High Availability Cluster with Pacemaker Part 2: Planning

Now lets talk about planning our High Availability Cluster with Pacemaker: What kind of hardware do we need, how much nodes, what re the network requirements.

https://clusterlabs.org/

This solution is also used by SUSE and Redhat in their products:

https://www.suse.com/products/highavailability/

https://www.redhat.com/en/store/high-availability-add#?sku=RH00025

JWB-Systems can deliver you training and consulting on all kinds of Pacemaker clusters:

SLE321v15 Deploying and Administering SUSE Linux Enterprise High Availability 15

SLE321v12 Deploying and Administering SUSE Linux Enterprise High Availability 12

RHEL 8 / CentOS 8 High Availability

RHEL 7 / CentOS 7 High Availability

Principles of Planning
In this part we talk about how to plan our cluster, what hardware is needed for a optimal setup and where the pitfalls are.

Number of Nodes
Split Bain
2 Nodes or 2+N Nodes and Quorum
STONITH
Network planing ( NICs, Switches)
Number of Nodes
Pacemaker is a multinode Active/Active cluster, so the distributors support clusters with multiple nodes, SUSE for example supports clusters up to 32 nodes.
There is no need for a dedicated standby node that just waits till the active node fails, all nodes can be active and carry active resources. But you should consider node failures in your planning. What happens if in a 2 node cluster every node is during normal circumstances already loaded with 70% and one node fails? Correct, the remaining node has to bear now 140% load and is overloaded!
Conclusion: Calculate the load reserves in your cluster in a way where a node failure does not overload your remaining nodes!

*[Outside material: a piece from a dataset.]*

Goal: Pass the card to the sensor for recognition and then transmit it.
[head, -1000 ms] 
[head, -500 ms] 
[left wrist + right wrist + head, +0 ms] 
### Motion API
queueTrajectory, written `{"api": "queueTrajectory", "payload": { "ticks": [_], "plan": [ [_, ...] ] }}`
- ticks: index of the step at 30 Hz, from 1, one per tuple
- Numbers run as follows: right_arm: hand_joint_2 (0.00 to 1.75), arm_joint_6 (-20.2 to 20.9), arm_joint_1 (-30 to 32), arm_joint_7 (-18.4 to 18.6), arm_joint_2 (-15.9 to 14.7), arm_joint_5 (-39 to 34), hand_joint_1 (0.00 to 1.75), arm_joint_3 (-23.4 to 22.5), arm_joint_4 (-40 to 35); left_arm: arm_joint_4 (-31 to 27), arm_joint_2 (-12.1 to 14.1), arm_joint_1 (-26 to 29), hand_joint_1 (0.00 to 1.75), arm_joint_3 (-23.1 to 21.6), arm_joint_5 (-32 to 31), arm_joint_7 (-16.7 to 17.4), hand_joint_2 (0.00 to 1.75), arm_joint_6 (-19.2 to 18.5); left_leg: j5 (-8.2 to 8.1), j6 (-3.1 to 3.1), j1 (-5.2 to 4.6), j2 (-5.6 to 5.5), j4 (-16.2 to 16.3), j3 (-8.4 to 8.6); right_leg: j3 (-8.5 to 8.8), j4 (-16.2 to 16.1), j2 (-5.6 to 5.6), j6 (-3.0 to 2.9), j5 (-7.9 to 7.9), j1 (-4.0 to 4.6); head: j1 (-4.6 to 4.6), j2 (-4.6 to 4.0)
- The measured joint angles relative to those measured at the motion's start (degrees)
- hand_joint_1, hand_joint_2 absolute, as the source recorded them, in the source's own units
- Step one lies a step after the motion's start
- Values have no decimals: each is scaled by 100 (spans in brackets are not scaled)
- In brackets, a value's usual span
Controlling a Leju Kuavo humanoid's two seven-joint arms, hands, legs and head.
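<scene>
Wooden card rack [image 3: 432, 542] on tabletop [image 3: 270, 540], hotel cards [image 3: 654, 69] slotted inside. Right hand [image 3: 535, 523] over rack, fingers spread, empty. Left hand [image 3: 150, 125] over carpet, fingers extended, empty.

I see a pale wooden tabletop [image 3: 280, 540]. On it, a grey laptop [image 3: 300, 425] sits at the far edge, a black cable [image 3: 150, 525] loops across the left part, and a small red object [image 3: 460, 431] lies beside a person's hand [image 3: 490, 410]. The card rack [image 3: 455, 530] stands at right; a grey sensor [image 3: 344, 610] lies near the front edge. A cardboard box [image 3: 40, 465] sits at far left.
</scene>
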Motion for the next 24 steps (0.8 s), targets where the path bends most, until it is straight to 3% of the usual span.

Also don’t create to big clusters. If you plan to build up a 15 node cluster, I would advise you not to do that. If you experience a cluster problem all 15 nodes will not run resources! Total failure!
Better build 3 5-node-clusters or 5 3-node-clusters. Then a possible problem in a cluster has a smaller impact footprint.

Split Brain
Split Brain is a scenario in a cluster that we never want to have! It describes a communication problem between the nodes. The nodes cannot see each other any more on the corosync layer and don’t know the status of the partner node.
And the cluster tries to achieve high availability, he wants to make sure all resources in the cluster are startet.
So every node starts the resources that he can’t see as running (bcs they have been running before on the partner node). This leads to double running resources and is very bad. Most resources use a shared storage to write their data, and now 2 instances of a resource try to write data on one shared storage parallel. Result: your data is destroyed! Superbad!
We must avoid or resolve such a situation immediately. This can be done with Quorum and STONITH

2 Nodes or 2+N Nodes and Quorum
2+N Nodes
There is a big difference between running a 2 node cluster or a 2+N node cluster.
This difference is called quorum.
Quorum is a mathematical majority. If we have for example 3 Nodes, and there is a problem in the cluster communication between node 3 and the other nodes it will result in 2 partial clusters:
– node1 and node2 can communicate with each other and build a partial cluster1, they say: we are 2 out of 3
– node3 cannot see any other node and builds up a partial cluster2, its says: i am 1 out of 3
Partial cluster1 has a mathematical majority (2 out of 3), it achieved quorum.
Partial cluster2 has no mathematical majority (1 out of 3) and has no quorum.
The partial cluster with quorum is allowed to start all resources to achieve high availability, while the partial cluster without quorum will stop all resources that he is running.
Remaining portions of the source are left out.